Task:
Every line of the records below that holds the word "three" should be copied out.

[Records contained in a dataset]
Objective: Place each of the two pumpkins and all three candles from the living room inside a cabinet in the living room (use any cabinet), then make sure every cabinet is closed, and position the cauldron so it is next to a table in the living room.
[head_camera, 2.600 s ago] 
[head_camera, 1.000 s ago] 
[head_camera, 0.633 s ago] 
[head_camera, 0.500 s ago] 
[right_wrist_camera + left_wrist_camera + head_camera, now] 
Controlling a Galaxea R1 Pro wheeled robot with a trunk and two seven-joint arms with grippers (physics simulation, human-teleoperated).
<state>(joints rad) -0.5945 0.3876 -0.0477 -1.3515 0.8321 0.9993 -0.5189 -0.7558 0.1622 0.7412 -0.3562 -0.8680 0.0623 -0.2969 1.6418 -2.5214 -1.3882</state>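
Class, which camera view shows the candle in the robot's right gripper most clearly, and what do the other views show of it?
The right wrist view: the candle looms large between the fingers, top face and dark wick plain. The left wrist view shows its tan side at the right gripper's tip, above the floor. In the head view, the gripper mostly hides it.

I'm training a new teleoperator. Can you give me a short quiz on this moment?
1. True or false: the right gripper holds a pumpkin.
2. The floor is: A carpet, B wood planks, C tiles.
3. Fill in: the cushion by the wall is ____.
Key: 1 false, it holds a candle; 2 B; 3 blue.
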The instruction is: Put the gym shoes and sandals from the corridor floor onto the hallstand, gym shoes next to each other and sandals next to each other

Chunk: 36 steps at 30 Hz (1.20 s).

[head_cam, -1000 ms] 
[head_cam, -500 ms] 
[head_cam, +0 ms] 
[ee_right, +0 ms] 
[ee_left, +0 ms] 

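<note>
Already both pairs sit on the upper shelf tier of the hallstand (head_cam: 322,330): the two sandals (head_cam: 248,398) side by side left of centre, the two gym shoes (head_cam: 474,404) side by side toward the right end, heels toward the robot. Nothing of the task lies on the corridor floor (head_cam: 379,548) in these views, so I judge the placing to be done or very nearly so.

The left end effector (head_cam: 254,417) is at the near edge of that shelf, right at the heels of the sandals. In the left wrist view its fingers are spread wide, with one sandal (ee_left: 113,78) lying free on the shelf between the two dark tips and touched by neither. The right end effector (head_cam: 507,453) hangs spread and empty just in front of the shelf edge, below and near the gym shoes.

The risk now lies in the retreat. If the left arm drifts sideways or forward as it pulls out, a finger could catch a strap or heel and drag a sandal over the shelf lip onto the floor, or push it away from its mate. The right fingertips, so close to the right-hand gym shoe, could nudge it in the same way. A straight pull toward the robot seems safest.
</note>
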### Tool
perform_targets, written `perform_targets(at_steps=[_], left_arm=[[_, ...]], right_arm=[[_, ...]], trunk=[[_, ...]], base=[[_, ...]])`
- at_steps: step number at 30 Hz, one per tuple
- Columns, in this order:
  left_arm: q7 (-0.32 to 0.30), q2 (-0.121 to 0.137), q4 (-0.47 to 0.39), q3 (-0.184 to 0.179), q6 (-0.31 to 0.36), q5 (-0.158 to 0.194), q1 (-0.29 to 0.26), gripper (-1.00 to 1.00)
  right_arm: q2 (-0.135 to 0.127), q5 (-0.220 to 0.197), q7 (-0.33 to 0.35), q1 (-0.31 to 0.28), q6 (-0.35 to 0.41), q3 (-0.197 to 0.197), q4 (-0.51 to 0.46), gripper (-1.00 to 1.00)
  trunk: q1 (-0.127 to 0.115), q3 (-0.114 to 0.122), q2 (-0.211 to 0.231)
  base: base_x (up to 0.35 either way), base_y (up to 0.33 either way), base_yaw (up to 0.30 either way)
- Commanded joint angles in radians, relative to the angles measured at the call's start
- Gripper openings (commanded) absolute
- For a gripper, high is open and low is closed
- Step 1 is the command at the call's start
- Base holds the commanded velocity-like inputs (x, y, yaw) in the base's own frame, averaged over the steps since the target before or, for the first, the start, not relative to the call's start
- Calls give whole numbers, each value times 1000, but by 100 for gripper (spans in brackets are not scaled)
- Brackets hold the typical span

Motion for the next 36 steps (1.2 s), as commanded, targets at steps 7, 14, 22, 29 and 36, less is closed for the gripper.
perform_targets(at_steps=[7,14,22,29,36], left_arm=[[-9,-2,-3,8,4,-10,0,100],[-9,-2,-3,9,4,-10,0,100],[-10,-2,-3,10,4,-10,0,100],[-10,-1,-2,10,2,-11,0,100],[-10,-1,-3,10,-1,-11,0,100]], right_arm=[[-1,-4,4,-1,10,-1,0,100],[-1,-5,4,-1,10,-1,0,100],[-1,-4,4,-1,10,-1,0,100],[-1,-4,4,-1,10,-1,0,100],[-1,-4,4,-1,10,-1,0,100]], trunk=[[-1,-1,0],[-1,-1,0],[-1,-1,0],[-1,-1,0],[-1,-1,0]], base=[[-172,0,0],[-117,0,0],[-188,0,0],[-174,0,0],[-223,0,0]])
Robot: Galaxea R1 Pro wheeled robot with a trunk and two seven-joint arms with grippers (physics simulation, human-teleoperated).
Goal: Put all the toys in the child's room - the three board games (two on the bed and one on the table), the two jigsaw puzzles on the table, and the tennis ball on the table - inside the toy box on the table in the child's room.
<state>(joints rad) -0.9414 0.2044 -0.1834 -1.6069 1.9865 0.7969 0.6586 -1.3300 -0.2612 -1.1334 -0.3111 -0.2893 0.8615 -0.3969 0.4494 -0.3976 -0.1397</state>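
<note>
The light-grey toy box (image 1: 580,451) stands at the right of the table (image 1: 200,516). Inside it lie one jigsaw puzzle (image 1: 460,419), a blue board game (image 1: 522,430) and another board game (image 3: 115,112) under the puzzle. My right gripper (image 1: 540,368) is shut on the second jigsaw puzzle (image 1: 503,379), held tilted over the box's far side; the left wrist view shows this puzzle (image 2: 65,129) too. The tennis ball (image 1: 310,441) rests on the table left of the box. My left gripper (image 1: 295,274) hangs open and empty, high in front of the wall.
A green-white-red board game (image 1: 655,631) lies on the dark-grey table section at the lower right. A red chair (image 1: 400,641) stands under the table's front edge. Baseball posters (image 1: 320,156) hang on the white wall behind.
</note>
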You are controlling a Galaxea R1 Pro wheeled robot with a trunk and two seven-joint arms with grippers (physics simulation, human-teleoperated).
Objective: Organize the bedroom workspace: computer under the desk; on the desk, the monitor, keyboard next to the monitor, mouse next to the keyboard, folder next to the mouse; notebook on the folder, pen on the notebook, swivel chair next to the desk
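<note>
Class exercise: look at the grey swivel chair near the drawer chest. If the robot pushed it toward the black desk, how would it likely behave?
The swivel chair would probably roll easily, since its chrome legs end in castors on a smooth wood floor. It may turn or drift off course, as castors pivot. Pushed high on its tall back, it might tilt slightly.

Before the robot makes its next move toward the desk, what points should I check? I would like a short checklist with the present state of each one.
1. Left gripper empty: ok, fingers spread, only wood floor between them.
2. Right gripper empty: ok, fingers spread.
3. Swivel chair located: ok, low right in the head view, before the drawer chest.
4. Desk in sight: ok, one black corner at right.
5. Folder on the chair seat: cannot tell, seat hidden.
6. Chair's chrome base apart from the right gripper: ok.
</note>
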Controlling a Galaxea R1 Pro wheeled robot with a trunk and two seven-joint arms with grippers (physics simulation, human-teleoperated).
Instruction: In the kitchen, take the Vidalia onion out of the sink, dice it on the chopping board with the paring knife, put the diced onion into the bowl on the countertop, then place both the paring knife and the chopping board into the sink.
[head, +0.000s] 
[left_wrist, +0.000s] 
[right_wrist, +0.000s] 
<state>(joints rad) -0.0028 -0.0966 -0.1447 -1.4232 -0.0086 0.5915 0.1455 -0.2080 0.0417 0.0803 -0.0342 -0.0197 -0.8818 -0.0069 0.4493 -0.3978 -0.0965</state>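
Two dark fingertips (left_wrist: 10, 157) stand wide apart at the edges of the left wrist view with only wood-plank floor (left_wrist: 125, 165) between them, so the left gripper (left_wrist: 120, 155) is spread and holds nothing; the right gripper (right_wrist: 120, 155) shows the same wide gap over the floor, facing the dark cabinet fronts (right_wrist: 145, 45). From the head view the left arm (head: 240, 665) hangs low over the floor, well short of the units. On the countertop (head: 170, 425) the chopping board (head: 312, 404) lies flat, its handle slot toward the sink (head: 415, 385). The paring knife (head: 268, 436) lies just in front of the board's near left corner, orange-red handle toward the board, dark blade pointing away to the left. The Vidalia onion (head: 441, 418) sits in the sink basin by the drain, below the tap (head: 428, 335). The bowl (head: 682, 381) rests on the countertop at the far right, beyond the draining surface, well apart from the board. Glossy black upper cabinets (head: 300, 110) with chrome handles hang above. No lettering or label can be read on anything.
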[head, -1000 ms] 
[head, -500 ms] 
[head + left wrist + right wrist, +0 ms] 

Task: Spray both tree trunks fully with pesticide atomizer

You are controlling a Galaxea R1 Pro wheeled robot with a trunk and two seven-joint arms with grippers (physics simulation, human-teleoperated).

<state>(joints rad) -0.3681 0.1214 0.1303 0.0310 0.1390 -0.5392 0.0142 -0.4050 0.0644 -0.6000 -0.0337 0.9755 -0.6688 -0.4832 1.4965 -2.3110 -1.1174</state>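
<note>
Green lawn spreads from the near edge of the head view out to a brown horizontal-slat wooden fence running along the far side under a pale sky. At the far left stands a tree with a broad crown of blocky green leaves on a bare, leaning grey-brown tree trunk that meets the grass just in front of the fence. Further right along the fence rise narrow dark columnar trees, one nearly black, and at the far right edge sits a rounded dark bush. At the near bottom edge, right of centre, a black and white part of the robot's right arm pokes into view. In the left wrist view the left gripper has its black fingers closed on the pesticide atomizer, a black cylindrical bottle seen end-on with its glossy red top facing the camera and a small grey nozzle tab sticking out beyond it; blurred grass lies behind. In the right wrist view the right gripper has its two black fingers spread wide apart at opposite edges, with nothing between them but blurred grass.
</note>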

Solved problem:
Objective: Place each of the two pumpkins and all three candles from the living room inside a cabinet in the living room (use any cabinet), then make sure every cabinet is closed, and position the cauldron so it is next to a table in the living room.
Goal: Put all the toys in the child's room - the three board games (two on the bed and one on the table), the two jigsaw puzzles on the table, and the tennis ball on the table - inside the toy box on the table in the child's room.

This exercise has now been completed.